Officials unveiled plans Tuesday for what’s being billed as the largest environmental restoration of its kind ever on Vancouver Island.
The project will see more than 70 hectares of estuary in Cowichan Bay restored and adapted in anticipation of sea level rise.
The work, estimated to cost between $2.5 million and $3 million, is a partnership between the Nature Trust of B.C., the Cowichan Tribes, Ducks Unlimited Canada, the Habitat Conservation Trust Foundation and the provincial and federal governments.
“The scale is really significant,” said Tom Reid, program manager for the West Coast Conservation Land Management Program.
“If we don’t do this intervention we’re looking at losing 50 per cent of the marsh habitat in the Cowichan by 2050 and almost 100 per cent by 2100.”
The value of estuaries — partially-enclosed coastal bodies of water where fresh water from rivers mixes with salt water from the ocean — cannot be overstated, according to Reid.
While estuaries make up just 2.3 per cent of B.C.’s coasts, 80 per cent of coastal fish and wildlife and 75 per cent of seafood harvested in the region rely on them for part of their life cycles.
-With files from Kylie Stanton
The habitats are particularly critical to B.C.’s already beleaguered populations of wild salmon. Four species of salmon — chinook, pink, coho and chum — are found in the Cowichan estuary, according to Reid.
“A lot of those species rely on estuaries for residency time as they’re out-migrating from the river, they rely on these marsh habitats to grow, to get ready to go out into the ocean,” he said.

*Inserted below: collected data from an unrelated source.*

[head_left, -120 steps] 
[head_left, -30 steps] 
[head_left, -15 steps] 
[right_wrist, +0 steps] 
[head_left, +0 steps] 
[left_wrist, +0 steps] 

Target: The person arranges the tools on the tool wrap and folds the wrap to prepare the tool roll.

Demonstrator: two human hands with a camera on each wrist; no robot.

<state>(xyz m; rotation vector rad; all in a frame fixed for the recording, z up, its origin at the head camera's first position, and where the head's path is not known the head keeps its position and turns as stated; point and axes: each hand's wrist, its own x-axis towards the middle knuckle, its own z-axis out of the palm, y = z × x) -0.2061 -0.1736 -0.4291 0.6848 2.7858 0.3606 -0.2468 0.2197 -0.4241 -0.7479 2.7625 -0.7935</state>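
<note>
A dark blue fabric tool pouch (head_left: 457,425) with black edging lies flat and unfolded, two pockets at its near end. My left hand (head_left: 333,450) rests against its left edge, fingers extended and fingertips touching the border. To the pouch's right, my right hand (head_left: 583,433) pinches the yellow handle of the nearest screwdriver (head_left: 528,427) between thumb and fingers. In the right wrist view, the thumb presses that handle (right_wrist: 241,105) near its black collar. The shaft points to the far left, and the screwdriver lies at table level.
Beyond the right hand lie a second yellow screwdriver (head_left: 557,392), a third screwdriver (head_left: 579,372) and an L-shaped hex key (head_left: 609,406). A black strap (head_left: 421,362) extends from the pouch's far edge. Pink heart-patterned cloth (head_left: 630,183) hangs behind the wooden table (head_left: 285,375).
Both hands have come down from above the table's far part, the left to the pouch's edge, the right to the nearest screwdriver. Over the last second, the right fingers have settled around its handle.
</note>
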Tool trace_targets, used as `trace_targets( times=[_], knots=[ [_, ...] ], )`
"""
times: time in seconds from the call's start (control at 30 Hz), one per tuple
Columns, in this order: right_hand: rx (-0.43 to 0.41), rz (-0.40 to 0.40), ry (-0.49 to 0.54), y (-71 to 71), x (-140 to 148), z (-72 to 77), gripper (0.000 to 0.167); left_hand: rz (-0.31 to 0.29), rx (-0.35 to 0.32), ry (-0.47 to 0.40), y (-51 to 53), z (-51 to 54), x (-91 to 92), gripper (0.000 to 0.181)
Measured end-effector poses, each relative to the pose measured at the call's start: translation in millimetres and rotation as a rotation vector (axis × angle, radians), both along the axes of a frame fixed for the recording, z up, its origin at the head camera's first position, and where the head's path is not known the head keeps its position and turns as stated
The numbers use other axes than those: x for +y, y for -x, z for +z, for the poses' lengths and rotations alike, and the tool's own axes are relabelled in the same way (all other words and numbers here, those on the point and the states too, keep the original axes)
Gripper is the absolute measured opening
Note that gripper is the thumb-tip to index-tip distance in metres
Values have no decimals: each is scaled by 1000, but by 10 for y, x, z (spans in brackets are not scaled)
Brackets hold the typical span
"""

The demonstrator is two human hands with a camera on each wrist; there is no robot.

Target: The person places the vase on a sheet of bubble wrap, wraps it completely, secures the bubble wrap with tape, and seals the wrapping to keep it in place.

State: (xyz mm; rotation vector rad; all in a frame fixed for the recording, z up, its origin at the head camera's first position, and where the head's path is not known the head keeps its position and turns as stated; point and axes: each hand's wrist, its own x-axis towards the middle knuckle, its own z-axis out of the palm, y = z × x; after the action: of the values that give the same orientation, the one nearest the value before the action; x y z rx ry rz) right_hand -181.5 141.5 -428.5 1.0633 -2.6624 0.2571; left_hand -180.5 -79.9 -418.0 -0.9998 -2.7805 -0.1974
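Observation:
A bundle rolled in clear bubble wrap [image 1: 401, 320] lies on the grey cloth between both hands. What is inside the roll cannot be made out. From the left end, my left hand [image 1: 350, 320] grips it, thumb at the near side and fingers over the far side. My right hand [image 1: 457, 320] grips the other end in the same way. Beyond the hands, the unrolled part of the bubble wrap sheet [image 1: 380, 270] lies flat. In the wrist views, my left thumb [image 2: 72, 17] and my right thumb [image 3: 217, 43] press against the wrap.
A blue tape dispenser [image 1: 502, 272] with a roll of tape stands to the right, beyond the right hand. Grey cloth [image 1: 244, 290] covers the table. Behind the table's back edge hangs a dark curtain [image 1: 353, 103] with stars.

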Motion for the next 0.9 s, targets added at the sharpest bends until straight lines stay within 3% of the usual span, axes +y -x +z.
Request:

“Already 50 per cent of species of salmon in British Columbia are having some struggles. Without the Cowichan estuary functioning, we don’t 100 per cent know what will happen … there may not be any salmon left.”
The restoration project will be broken into two phases, with the first phase of work scheduled for August when biologists and experts with the Cowichan tribes have determined it will have the lightest environmental impact.
Much of the work will involve the removal of legacy dikes that form human-made barriers to marsh development, while other work will go to crafting new fish channels and forest setback areas.
Over two years, crews will move huge volumes of earth and soil.
“I’m reminded of that old expression, ‘To plant a tree was yesterday and the next best time is today,'” Minister of Water, Land and Resources Stewardship Nathan Cullen said in a phone interview.
“We have so much work to do to build back and restore marshlands and wetlands. This could be a fantastic model that we can lift up and take to the many other projects that are out there.”
While the work in Cowichan will be a massive undertaking, the ecosystem is just one of 442 estuaries on British Columbia’s coast.
Each of those other habitats could be vulnerable in its own way to the effects of climate change and projected sea level rise.
“We will have results coming later this year that will rank a lot of these estuaries in terms of are they going to be resilient over time, yes or no,” Reid said.
“And if not, what can we do about it.”